When a tool call arrives from the OnCall debugging service, the CLI checks these flags:
  • If access is allowed, the tool runs locally and the result is sent back.
  • If access is denied, the CLI posts a denial message instead of running the tool, and the AI continues with limited context.

Environment‑specific patterns

You can use the same project id across environments but tune flags per service:
  • Development
    • Typical: logs_available: true, code_available: true
    • AI can both inspect logs and read/search code to propose fixes.
  • Staging / Pre‑production
    • Possible: logs_available: true, code_available: true or false depending on sensitivity.
    • Allows realistic debugging while still restricting code access if needed.
  • Production
    • Typical: logs_available: true, code_available: false
    • AI can analyze operational logs for incidents without reading production code.

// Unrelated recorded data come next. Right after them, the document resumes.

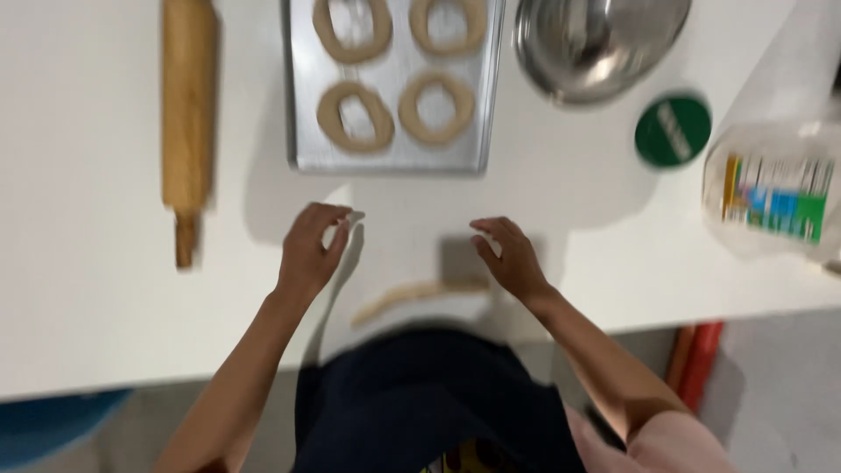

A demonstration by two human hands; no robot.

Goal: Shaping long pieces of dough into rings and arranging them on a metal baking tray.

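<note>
A thin rope of dough lies on the white counter near its front edge, between my two hands. My left hand hovers above the counter left of the rope, fingers curled loosely with nothing in them. My right hand hovers just right of the rope's far end, fingers bent and apart, holding nothing. Farther back sits a metal baking tray with several dough rings laid on it. The picture is blurred by motion.
A wooden rolling pin lies at the left of the tray. A steel mixing bowl stands at the back right, a green round lid beside it, and a clear plastic container with a coloured label at the far right.
</note>
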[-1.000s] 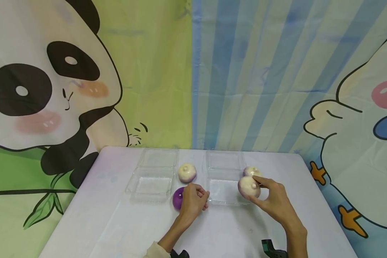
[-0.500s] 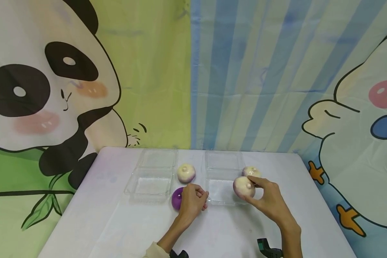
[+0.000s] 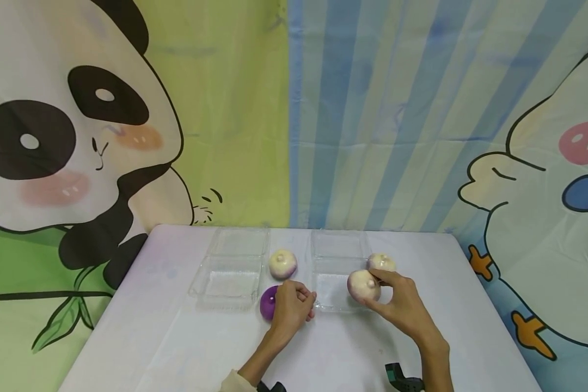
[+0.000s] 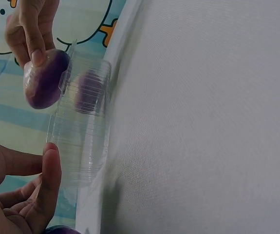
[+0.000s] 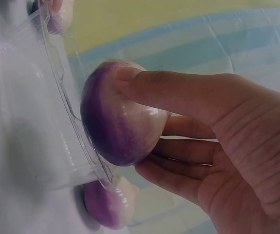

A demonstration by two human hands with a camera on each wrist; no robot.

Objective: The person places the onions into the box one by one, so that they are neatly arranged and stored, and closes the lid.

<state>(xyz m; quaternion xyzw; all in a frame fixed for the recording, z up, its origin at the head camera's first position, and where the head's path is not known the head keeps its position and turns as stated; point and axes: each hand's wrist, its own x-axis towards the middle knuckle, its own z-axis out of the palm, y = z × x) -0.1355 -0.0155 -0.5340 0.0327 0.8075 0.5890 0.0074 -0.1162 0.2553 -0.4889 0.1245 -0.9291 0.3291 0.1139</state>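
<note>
My right hand (image 3: 405, 305) pinches a round purple-and-white turnip (image 3: 363, 286) between thumb and fingers. It holds the turnip above the right side of the right-hand clear plastic clamshell box (image 3: 329, 283), whose lid is folded back. In the right wrist view the held turnip (image 5: 122, 114) is close to the box's rim. My left hand (image 3: 292, 309) pinches the same box's near left corner; the left wrist view shows thumb and finger at the rim (image 4: 49, 139). A purple turnip (image 3: 268, 303) lies beside the left hand, partly hidden by it.
Another clear clamshell box (image 3: 230, 280) lies with its lid folded back on the left. Between the boxes sits a turnip (image 3: 283, 264), and one more turnip (image 3: 382, 262) stands at the right box's far right. A cartoon curtain (image 3: 353, 120) hangs behind the white table (image 3: 191, 354).
My right hand has moved left with the turnip, carrying it from the right box's right edge to over its tray. The left hand has stayed at the box corner.
</note>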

Project and cluster boundaries

  • Project ID (id) groups services into a logical app.
  • Service ID (window_id) identifies a specific service instance within that app.
The cluster server (oncall cluster) shares only:
  • Service metadata: id, name, description, path, window_id.
  • Access flags: logs_available, code_available.
Cluster information lets the AI:
  • See which services exist in the app.
  • Decide which services it can use code or logs from, based on flags.
  • Route tool calls to the correct service instance.

Credential management

Authentication to the OnCall debugging service is via an API key stored in ~/.oncall/config:
API_KEY=your-api-key-here
  • Set this once per machine with oncall login <api-key>.
  • The CLI reads this file when starting a session and includes the key when connecting to the backend.
  • Each API key is tied to usage visible in the OnCall dashboard (current usage, total tokens, and usage over time).
If you need to rotate a key:
  1. Create a new key in the OnCall dashboard.
  2. Run oncall login <new-api-key> to update ~/.oncall/config.
  3. If you no longer want the old key to be usable, delete it from the OnCall dashboard.